Problem to solve: With the pictures excluded, reproduce all of the data exactly.
═════ Dataset content
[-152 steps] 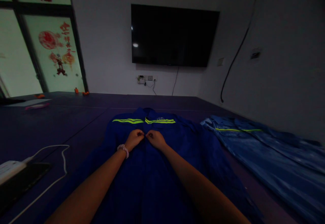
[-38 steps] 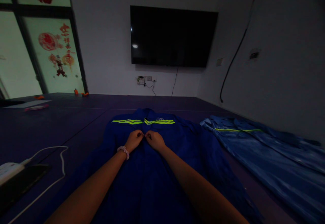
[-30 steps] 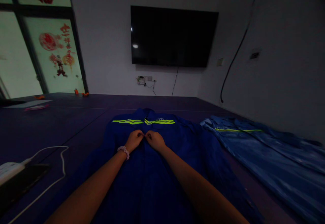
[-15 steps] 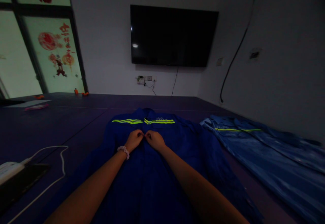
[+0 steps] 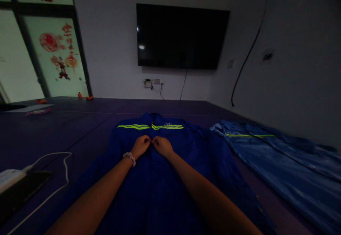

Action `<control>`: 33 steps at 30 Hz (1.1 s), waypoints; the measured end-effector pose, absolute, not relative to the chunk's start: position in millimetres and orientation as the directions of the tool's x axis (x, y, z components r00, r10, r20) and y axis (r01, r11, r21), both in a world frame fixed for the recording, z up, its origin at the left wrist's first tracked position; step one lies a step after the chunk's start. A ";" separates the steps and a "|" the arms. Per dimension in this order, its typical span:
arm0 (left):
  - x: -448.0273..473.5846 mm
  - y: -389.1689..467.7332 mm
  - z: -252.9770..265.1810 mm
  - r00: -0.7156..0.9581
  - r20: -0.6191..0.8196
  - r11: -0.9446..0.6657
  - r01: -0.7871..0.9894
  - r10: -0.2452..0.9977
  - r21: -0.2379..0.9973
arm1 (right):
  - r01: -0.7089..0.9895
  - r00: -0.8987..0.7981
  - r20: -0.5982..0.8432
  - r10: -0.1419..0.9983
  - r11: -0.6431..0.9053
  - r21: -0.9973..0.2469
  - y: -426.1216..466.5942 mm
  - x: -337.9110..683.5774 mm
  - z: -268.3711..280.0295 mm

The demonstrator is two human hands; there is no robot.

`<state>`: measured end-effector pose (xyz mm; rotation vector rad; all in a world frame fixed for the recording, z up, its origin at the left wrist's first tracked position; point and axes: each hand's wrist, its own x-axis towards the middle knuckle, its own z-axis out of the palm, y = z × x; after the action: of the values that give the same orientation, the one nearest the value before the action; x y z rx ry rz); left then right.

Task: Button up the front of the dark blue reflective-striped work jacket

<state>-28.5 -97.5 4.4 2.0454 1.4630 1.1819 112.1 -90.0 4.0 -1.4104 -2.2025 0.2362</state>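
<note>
A dark blue work jacket (image 5: 183, 156) lies spread on the purple floor, collar away from me, with yellow-green reflective strips across its chest. At its front opening, just below the strips, my left hand (image 5: 141, 145) and my right hand (image 5: 162, 146) pinch the cloth, fingertips almost touching. What exactly sits between the fingers, edge or button, is too small and dark to make out. A pale scrunchie (image 5: 129, 158) circles my left wrist.
To the right lies a lighter blue work garment (image 5: 277, 160) with a yellow strip. At the left, a white power strip (image 5: 12, 179) with a white cable (image 5: 65, 169) rests beside a dark flat object (image 5: 29, 192). A television (image 5: 182, 37) hangs on the far wall.
</note>
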 end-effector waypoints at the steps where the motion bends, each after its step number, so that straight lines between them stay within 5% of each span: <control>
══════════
Answer space:
[-152 steps] 
[-38 steps] 
[-30 steps] 
[-15 steps] 
[+0 steps] 

Action `<control>`: 33 steps at 30 Hz (1.1 s), waypoints; the measured end-effector pose, absolute, not relative to the chunk's start: position in millimetres and orientation as the directions of the tool's x axis (x, y, z components r00, r10, r20) and y axis (r01, r11, r21), both in a world frame fixed for the recording, z up, its origin at the left wrist's first tracked position; step one lies a step after the chunk's start. A ";" separates the steps and a "|" the arms. Per dimension in this order, its typical span:
arm0 (left):
  - x: -448.0273..473.5846 mm
  - y: -389.1689..467.7332 mm
  - z: -252.9770..265.1810 mm
  - r00: -0.7156..0.9581
  - r20: -0.6191..0.8196
  - r11: -0.9446..0.6657
  - r01: -0.7871..0.9894
  - r10: -0.2452..0.9977
  - r21: -0.2379..0.9973
arm1 (right):
  - r01: -0.7089..0.9895
  - r00: -0.8987..0.7981
  - r20: -0.5982..0.8432
  - r10: -0.1419..0.9983
  - r11: -0.6431..0.9053
  - r21: -0.9973..0.2469
  - y: -426.1216..466.5942 mm
  - x: -337.9110..683.5774 mm
  - z: -268.3711..280.0295 mm

The demonstrator is two human hands; there is no robot.

`<state>`: measured end-effector pose (xyz mm; rotation vector rad; all in a world frame fixed for the recording, z up, its origin at the left wrist's first tracked position; point and axes: each hand's wrist, its own x-axis towards the middle knuckle, its own z-axis out of the palm, y = z × x; after the action: of the values that give the same orientation, the one nearest the value before the action; x y z rx ry rz); left then right.

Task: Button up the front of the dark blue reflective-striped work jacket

<state>-28.5 -97.5 4.4 2.0454 1.4630 1.1819 112.1 -90.0 4.0 -1.4104 -2.2025 0.2362</state>
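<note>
A dark blue work jacket (image 5: 183, 156) lies spread on the purple floor, collar away from me, with yellow-green reflective strips across its chest. At its front opening, just below the strips, my left hand (image 5: 141, 145) and my right hand (image 5: 162, 146) pinch the cloth, fingertips almost touching. What exactly sits between the fingers, edge or button, is too small and dark to make out. A pale scrunchie (image 5: 129, 158) circles my left wrist.
To the right lies a lighter blue work garment (image 5: 277, 160) with a yellow strip. At the left, a white power strip (image 5: 12, 179) with a white cable (image 5: 65, 169) rests beside a dark flat object (image 5: 29, 192). A television (image 5: 182, 37) hangs on the far wall.
</note>
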 end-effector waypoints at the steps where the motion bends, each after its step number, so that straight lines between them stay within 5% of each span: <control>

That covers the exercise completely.